安装了 Azure 开发的 Visual Studio 2019 或 Visual Studio 2017。
安装了 Azure Data Lake Tools for Visual Studio。
使用 ADLA 帐户配置了 Visual Studio。
使用来自 Azure 数据湖的数据创建文档
本主题演示如何使用 Aspose.Words 从 Azure Data Lake 上的数据库生成包含表的文档。这需要创建一个简单的数据库并实现IOutputter接口来创建用户定义的输出器,该输出器以Aspose.Words支持的格式从ADLS输出数据。
在 Azure 数据湖存储 (ADLS) 中创建数据库
客户示例表驻留在 ADLS 上的sample_db数据库中。

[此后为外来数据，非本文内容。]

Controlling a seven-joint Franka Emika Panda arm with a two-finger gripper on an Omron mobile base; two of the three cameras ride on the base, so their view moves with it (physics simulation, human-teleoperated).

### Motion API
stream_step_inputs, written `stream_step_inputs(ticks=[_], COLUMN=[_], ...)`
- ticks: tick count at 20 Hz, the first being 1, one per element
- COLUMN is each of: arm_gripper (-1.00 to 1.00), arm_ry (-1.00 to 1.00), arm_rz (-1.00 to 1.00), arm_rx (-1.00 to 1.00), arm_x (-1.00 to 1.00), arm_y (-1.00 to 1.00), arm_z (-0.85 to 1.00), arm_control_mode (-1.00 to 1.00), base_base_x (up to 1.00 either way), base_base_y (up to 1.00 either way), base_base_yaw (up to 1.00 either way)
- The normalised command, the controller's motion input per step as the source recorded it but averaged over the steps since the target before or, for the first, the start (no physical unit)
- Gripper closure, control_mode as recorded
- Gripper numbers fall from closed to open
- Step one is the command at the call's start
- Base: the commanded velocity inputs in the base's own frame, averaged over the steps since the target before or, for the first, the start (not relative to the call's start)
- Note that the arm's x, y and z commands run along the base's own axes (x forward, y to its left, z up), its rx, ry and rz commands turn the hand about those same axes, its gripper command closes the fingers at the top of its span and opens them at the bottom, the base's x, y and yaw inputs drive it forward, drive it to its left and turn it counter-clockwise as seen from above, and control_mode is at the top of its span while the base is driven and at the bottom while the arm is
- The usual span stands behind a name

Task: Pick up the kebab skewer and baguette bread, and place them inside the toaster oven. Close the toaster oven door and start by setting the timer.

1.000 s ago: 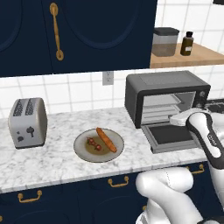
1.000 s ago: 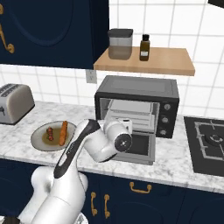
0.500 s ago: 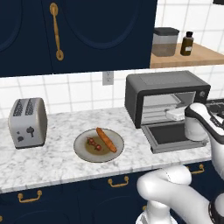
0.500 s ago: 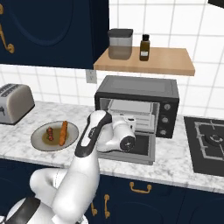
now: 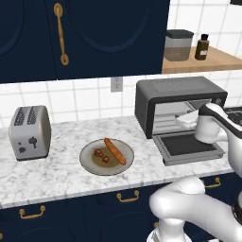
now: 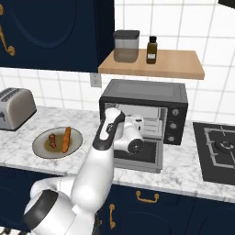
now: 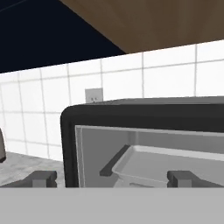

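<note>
- Hand view looks straight into the toaster oven: the gripper has its two dark tips standing wide apart at the bottom of the frame, with nothing between them, and a pale tray sits inside the cavity ahead.
- Left base view puts the hand just in front of the oven's mouth, above the toaster oven door, which lies dropped flat and open on the counter.
- Right base view shows the same: the white arm rises from the lower left and its wrist hangs over the open door, pointing into the black box.
- The kebab skewer and the baguette bread lie together on a round plate, well apart from the hand and off to its left along the counter, between the oven and the silver toaster.
- The baguette's long axis runs diagonally across the plate, its far end nearer the wall and its near end toward the counter's front edge and the oven side; the skewer lies just beside it on the toaster side, too small to read its direction surely.
- Judgement: neither food item is picked up yet, so the next move calls for swinging left and down to the plate, with the jaws turned across the baguette's diagonal rather than along it.
</note>
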Motion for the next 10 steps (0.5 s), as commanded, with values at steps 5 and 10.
stream_step_inputs(ticks=[5,10], arm_gripper=[-1.0,-1.0], arm_ry=[0.0,0.0], arm_rz=[0.0,0.0], arm_rx=[-0.02,0.0], arm_x=[0.49,0.46], arm_y=[0.0,0.0], arm_z=[0.01,-0.04], arm_control_mode=[-1.0,-1.0], base_base_x=[0.0,0.0], base_base_y=[0.0,0.0], base_base_yaw=[0.0,0.0])
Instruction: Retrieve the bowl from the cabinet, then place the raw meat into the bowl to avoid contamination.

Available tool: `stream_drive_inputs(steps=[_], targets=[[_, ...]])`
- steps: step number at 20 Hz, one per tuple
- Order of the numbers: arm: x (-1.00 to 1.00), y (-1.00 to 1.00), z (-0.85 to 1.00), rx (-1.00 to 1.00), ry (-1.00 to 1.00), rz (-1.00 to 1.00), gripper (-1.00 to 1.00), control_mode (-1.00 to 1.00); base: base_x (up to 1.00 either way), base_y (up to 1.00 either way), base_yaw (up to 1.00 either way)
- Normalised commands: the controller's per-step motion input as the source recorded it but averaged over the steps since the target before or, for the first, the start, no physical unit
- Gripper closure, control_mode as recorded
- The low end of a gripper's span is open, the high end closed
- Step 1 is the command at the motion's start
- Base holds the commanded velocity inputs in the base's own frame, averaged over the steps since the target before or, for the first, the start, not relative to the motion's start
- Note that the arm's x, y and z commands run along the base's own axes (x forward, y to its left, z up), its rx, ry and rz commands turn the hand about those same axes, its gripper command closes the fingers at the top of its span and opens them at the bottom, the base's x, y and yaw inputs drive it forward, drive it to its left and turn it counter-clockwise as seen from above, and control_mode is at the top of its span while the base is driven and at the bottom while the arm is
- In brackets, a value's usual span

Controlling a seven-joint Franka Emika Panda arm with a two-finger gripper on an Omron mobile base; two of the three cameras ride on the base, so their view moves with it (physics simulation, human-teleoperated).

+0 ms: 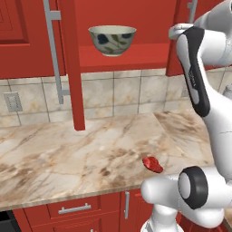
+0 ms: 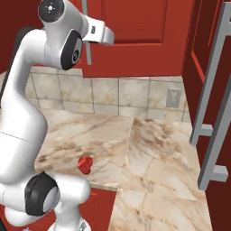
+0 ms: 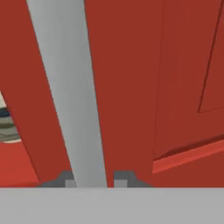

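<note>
Nearest the base, the raw meat (image 1: 152,164) lay on the marble desk (image 1: 68,154) close to its front edge, a small glossy red lump well apart from everything else. It looked soft, wet and slippery, so it would likely deform under a pinch. A grip low across its thickest part, squeezed only lightly, seemed the safest way to lift it without it squirting out.

Farther back and higher, the tool (image 3: 93,178) had its two tips drawn in on either side of the silver bar handle (image 3: 70,87) of a door of the cabinet (image 3: 127,65), clamped on that bar. The handle was stiff and smooth, so a firm hold square across it suited a pull. From the right base view the arm's hand reached up to the same red door (image 2: 135,36), though the contact itself was hidden there.

Farthest away, the bowl (image 1: 112,40) stood upright on the red shelf (image 1: 127,56) inside the cabinet, in the open bay beside the left door's edge. It appeared to be glazed ceramic: rigid, fairly heavy for its size, slick, and liable to chip if knocked against the shelf or door. Its rim was probably the best place to take hold, one tip inside and one outside the wall, since the body seemed too wide to span.
</note>
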Motion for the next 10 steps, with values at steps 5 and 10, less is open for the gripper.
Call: stream_drive_inputs(steps=[5, 10], targets=[[-0.84, -0.57, 0.0, 0.07, 0.0, 0.0, 1.0, -1.0, 0.0, 0.0, 0.0], [-0.9, -0.48, 0.0, 0.08, 0.0, 0.0, 1.0, -1.0, 0.0, 0.0, 0.0]])
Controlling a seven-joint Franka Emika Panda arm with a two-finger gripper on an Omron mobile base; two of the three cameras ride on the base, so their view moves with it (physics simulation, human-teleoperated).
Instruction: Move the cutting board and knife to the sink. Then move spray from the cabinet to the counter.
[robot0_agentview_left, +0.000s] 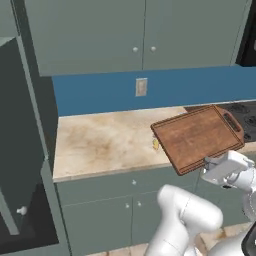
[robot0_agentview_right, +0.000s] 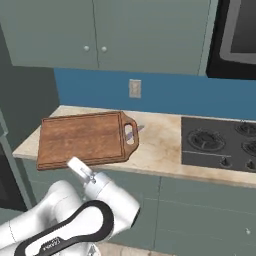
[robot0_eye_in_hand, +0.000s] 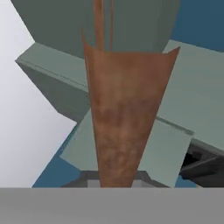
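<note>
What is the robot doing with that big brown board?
The robot's gripper is shut on the near edge of the cutting board and holds it up, tilted, above the counter. A bit of the knife shows through the board's handle loop, lying on the counter. The stovetop is to the right. The sink is not in sight.

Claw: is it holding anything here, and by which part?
The claw grips the cutting board at its near long edge, lifted clear of the counter.

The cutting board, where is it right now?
The cutting board is lifted up over the counter, held at its near edge by the robot's fingers. In the right base view it hangs left of the stovetop.
</note>
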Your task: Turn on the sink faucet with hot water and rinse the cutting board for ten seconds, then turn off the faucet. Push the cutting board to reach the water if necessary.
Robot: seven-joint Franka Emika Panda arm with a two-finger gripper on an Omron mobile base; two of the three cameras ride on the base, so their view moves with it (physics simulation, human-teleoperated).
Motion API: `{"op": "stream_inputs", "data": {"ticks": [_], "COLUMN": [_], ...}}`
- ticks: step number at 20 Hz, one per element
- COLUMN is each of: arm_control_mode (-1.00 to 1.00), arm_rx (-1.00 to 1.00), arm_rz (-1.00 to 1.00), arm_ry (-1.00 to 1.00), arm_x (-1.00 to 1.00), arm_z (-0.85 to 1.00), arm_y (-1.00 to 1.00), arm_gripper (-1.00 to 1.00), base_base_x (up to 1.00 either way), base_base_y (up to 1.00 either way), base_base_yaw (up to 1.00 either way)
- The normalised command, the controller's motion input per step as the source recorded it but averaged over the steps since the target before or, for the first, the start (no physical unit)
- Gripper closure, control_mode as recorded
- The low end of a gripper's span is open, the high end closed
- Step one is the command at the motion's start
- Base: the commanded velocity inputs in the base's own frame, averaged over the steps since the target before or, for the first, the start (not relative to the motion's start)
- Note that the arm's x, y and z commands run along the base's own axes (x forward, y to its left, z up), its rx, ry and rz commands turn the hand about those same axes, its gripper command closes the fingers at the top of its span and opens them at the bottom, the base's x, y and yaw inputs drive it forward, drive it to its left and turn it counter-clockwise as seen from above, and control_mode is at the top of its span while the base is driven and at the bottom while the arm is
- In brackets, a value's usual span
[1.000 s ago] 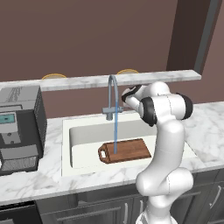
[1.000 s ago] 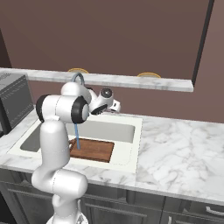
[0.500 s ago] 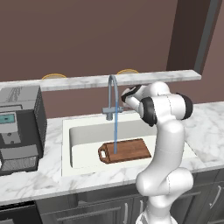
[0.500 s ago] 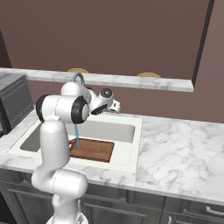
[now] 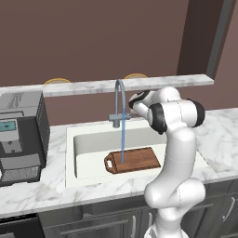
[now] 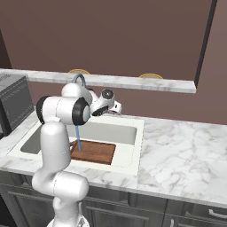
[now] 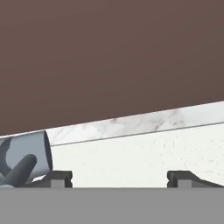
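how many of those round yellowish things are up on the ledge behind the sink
2: one at the marble ledge's left part, one behind the faucet's arch. Only their top edges show.

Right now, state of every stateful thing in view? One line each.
sink faucet: on, spout arched over the basin
water: running, stream lands on the board
cutting board: flat on the sink floor, under the stream
gripper: open, fingers apart, beside the faucet base
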Motion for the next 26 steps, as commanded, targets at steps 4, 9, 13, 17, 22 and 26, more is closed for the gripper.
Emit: {"op": "stream_inputs", "data": {"ticks": [4,9,13,17,22,26], "arm_control_mode": [-1.00,-1.00,-1.00,-1.00,-1.00,-1.00], "arm_rx": [0.00,0.00,0.00,0.00,0.00,0.00], "arm_rz": [0.00,0.00,0.01,0.01,0.00,0.00], "arm_ry": [0.00,0.00,0.00,-0.02,-0.04,-0.06], "arm_x": [0.00,0.00,0.02,0.03,0.06,0.07], "arm_z": [0.00,0.00,0.00,0.00,0.00,0.00], "arm_y": [0.29,0.32,0.33,0.29,0.20,0.15], "arm_gripper": [-1.00,-1.00,-1.00,-1.00,-1.00,-1.00], "base_base_x": [0.00,0.00,0.00,0.00,0.00,0.00], "base_base_y": [0.00,0.00,0.00,0.00,0.00,0.00], "base_base_yaw": [0.00,0.00,0.00,0.00,0.00,0.00]}}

若要创建此示例数据库,请登录到 ADLA 帐户,单击“新建作业”,然后提交以下脚本:
CREATE DATABASE IF NOT EXISTS sample_db; USE DATABASE sample_db; CREATE SCHEMA IF NOT EXISTS dbo; DROP TABLE IF EXISTS dbo.Customers; CREATE TABLE dbo.Customers ( Customer_id int, Customer_name string, Customer_domain string, Customer_city string, INDEX idx_customer_id CLUSTERED (Customer_id ASC) ) DISTRIBUTED BY RANGE (Customer_id); INSERT INTO sample_db.dbo.Customers (Customer_id, Customer_name, Customer_domain, Customer_city) VALUES (1, "John Smith", "History", "Boston"), (2, "Lisa Jaine", "Chemistry", "LA"), (3, "James Johnson", "Heraldry", "Milwaukee"), (4, "Sara Soyer", "IT", "Miami");
实现 IOutputter 接口
在 Visual Studio 中,通过添加 C# 类库(对于 U-SQL 应用程序)来创建新项目,并将 NuGet 引用添加到 Aspose.Words。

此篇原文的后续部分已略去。